Demografía
Ya en el presente siglo y, sobre todo, a partir de 1960 y hasta la década de los 80, su demografía se caracteriza por una pirámide en forma de sierra en donde a periodos de ascenso continuado le siguen bruscos descensos de población.
A partir de 1.983, parece iniciarse un proceso de estabilidad en el movimiento poblacional que inicia un ascenso a partir de 1.993, estimándose su población en 1.996 en 4.385 habitantes y cifrándose en la actualidad, según datos facilitados por la Alcaldía, en torno a 4.800 habitantes.

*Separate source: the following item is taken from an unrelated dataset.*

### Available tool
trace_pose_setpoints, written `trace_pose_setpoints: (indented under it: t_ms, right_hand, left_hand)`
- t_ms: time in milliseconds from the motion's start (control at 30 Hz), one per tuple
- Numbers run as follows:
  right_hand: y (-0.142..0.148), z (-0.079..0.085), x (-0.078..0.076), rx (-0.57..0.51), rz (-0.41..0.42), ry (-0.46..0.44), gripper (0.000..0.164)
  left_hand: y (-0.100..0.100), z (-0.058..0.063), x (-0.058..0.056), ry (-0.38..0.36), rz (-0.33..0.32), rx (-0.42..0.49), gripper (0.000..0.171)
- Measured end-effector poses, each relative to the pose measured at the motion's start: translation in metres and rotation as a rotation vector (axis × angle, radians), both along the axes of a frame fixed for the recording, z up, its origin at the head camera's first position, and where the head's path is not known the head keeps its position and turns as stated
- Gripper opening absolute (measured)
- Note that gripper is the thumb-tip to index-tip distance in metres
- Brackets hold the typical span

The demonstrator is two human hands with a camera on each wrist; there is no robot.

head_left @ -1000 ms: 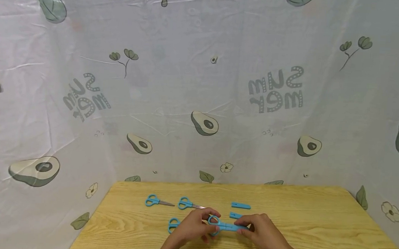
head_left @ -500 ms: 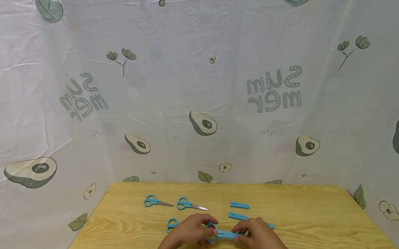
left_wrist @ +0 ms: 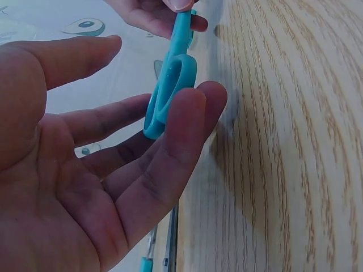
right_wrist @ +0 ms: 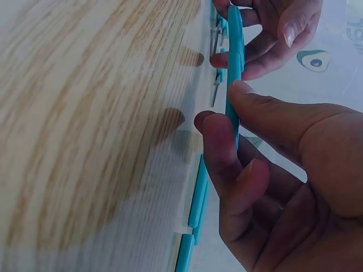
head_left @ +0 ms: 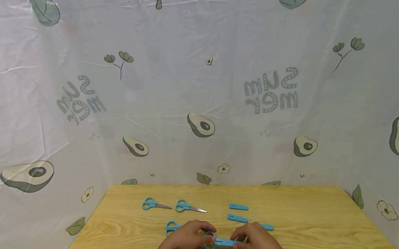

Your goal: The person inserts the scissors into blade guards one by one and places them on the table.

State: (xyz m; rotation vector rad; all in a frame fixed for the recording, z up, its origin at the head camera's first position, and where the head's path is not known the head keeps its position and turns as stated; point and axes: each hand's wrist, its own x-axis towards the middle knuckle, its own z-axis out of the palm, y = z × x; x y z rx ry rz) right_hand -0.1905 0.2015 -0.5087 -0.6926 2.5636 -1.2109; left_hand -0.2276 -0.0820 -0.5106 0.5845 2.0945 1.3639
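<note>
A pair of light-blue scissors [head_left: 224, 243], its blades inside a blue cap, is held level just over the table's front part. Thumb and index finger of my right hand [head_left: 255, 243] pinch the capped blade end, plainly seen in the right wrist view. My left hand [head_left: 190, 236] is at the finger loops [left_wrist: 170, 85]. Its fingers are loosely spread and touch the loops, while the thumb stands apart in the left wrist view. Beside the left hand lies another pair of scissors [head_left: 172, 228], its blades hidden behind that hand.
Two uncapped pairs of scissors, one left [head_left: 149, 203] and one right [head_left: 182, 206], lie farther back. Three blue blade caps, a rear cap [head_left: 238, 207], a middle cap [head_left: 237, 218] and a front cap [head_left: 266, 227], lie to the right. A patterned curtain [head_left: 174, 85] surrounds the wooden table [head_left: 317, 223].
Both hands have brought the capped scissors down and nearer to the table's front edge. The cap near the right hand has come into view. The other scissors and caps stay put.
</note>
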Motion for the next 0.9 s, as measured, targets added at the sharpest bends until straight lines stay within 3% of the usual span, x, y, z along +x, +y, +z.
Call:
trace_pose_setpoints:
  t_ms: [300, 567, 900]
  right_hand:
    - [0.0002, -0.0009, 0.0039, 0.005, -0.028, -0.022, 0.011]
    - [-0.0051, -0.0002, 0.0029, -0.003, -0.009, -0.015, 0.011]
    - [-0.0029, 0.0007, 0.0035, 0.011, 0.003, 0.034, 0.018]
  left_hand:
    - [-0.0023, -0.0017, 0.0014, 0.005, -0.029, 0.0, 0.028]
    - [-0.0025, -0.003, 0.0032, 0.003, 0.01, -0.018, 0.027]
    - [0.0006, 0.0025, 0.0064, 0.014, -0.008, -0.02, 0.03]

Su población activa se inclina hacia los servicios, seguidos de comercio y hostelería, industria manufacturera y construcción, quedando muy alejado el número de trabajadores dedicados a las actividades agrícolas.
Actividades económicas
No obstante la base económica de la pedanía tiene una configuración mixta, ya que a su floreciente agricultura, en la que destaca la producción de limón, naranja, melocotón, manzana, ciruelo y membrillo, se une la existencia de un importante sector industrial en el que cabe destacar la extracción de yeso y, hasta hace pocos años, las fábricas de anisados y licores. Importante para la pedanía es también la presencia de la empresa Azulejos Cánovas, en la que se encuentran empleadas aproximadamente medio centenar de personas.

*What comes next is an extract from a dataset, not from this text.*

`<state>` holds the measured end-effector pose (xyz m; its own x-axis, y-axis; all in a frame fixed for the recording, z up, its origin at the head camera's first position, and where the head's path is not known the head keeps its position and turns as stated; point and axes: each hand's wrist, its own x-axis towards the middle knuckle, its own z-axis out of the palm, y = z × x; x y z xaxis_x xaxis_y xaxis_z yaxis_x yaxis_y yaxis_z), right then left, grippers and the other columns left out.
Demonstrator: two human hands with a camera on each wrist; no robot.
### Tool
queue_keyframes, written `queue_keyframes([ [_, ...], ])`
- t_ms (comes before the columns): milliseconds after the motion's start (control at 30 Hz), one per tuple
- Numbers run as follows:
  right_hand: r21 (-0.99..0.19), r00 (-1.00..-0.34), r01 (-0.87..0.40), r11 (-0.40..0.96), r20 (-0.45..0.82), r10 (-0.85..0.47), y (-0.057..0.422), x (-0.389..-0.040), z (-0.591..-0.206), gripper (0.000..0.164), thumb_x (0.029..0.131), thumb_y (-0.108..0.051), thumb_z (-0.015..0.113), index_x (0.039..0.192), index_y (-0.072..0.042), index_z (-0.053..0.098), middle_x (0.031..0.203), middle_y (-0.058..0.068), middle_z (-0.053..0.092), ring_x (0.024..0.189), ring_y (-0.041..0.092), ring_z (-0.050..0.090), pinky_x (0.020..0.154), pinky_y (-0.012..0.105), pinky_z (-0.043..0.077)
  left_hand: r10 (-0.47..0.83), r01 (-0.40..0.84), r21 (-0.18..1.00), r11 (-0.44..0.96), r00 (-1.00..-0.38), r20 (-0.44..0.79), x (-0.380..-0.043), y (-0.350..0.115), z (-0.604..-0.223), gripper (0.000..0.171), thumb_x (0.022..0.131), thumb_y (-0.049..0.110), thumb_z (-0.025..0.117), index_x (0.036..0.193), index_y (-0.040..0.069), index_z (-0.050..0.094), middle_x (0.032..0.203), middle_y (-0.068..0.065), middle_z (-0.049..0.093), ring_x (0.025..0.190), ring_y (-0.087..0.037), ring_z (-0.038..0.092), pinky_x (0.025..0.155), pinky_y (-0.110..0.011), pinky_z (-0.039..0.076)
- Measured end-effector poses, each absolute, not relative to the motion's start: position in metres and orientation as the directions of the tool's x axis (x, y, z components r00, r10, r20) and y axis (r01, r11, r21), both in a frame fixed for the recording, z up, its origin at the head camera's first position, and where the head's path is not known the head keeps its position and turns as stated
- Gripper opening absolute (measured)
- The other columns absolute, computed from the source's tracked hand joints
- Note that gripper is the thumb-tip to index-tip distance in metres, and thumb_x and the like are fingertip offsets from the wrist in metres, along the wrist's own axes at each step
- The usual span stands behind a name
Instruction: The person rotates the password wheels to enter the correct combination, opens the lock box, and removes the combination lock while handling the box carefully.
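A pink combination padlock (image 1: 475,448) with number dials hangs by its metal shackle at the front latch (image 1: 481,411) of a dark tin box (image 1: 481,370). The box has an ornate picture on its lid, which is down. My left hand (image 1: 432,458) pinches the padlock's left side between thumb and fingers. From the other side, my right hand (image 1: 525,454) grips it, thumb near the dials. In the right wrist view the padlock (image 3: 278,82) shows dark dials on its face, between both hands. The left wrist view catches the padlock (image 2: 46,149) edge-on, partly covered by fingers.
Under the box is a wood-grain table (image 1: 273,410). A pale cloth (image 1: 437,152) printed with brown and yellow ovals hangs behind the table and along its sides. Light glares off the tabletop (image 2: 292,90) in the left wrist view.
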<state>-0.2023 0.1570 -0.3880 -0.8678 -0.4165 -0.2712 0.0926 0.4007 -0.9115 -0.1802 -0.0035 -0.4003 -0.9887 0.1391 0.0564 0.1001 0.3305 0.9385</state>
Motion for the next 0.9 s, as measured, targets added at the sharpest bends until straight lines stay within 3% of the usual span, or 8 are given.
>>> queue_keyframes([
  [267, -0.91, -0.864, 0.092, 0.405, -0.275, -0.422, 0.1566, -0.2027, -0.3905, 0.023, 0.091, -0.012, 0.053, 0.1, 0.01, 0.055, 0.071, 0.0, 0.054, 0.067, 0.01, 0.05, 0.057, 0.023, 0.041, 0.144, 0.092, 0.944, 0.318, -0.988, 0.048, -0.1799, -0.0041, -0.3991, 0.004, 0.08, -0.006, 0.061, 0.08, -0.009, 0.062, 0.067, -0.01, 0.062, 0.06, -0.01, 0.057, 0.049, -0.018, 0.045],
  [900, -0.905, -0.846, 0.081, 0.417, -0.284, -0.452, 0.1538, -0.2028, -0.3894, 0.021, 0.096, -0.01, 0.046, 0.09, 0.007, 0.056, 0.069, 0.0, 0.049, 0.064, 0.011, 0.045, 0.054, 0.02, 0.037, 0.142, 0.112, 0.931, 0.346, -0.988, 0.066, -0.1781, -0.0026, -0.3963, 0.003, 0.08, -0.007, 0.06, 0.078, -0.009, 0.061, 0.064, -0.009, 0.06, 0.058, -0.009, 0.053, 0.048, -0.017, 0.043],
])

Asimismo, en los últimos años se ha producido una pequeña expansión al ser el lugar de residencia de muchos murcianos que diariamente se trasladan a la ciudad para trabajar, así como por ser el lugar de residencia elegido por unas casi treinta familias extranjeras procedentes de muy distintos países.
La riqueza de los yesares
Ya los musulmanes descubrieron la riqueza que albergaba la tierra de los Algezares gracias a sus yesares, situados en la falda de su monte. Muchas de sus construcciones, incluida la decoración de filigrana de muchos de sus monumentos utilizaba el yeso, en cuyo manejo llegaron a ser auténticos expertos.
La comercialización del yeso, que comenzó tal y como queda constancia con los árabes, continuó hasta hace poco tiempo. La Fuensanta, La Lechuza, La Peñeta¿, son entre otras algunas de las últimas explotaciones que se recuerdan entre las más importantes canteras. Incluso todavía hoy se conserva hasta 11 hornos para cocer la piedra del yeso, situados en una zona de yesares situada entre La Jorja y lo que hoy es Los Teatinos.